For those that hadn’t picked up on it, I’m on vacation.  This is the first “family vacation” I’ve had in SIX YEARS that has NOT revolved around a kid event.  Or in our house, known as Destination Imagination Global Finals, where the “vacation” part of it involves us hauling a trailer of props six hours into another state.  Woo.  Hoo.  


So anyway, I’m on vacay.  And I’ve been observing some shit; learning some things; and otherwise having horrible assumptions validated about the public at large.


  •  Like Child #2, Child #3 has no concept of personal boundaries.  Thankfully this has not affected me, as unlike Child #2, this has not involved being attached to me by 90% of his body.  However, if he continues to “pinball bounce” off of people while we’re standing in line, I’m figuring I’m going to end up with a black eye.
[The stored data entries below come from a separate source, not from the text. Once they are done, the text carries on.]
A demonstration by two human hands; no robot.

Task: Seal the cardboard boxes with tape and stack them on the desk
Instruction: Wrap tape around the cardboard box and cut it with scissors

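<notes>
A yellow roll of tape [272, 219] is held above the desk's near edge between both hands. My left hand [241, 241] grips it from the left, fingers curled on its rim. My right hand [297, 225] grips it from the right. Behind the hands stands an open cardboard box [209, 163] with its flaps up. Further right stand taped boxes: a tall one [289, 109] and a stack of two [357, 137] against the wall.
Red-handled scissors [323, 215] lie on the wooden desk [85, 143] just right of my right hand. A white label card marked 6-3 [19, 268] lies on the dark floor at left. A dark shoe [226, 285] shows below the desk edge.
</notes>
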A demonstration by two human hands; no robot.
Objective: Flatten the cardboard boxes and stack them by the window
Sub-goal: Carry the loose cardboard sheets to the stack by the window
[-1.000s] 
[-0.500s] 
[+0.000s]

  •   I always say that Sullen, Twinager “A”, doesn’t like people.  I’m beginning to think he inherited that from me.  We are hanging at the hotel tonight, along with Little Dude (#3), while The Man & Mouth (Twinager “B”) head off to Halloween Horror Nights.  Personally, I can’t imagine people paying a huge amount of money to tour haunted, scary houses.  I’ll let them into my house for just $1 per person. On any given day it’s pretty damn scary, but considering our water damage and the reno that’s going on, the scariness factor has increased. Just sayin’.
  • I’m glad that I’m not a fashionista.  The amount of women I’ve seen hobbling around with blisters and complaining about their feet hurting because they are wearing flip flops and fashion sandals?  Insane.  If you don’t want your feet to hurt when you plan to walk 50 million miles in an amusement park, um… NEWS FLASH – WEAR TENNIS SHOES.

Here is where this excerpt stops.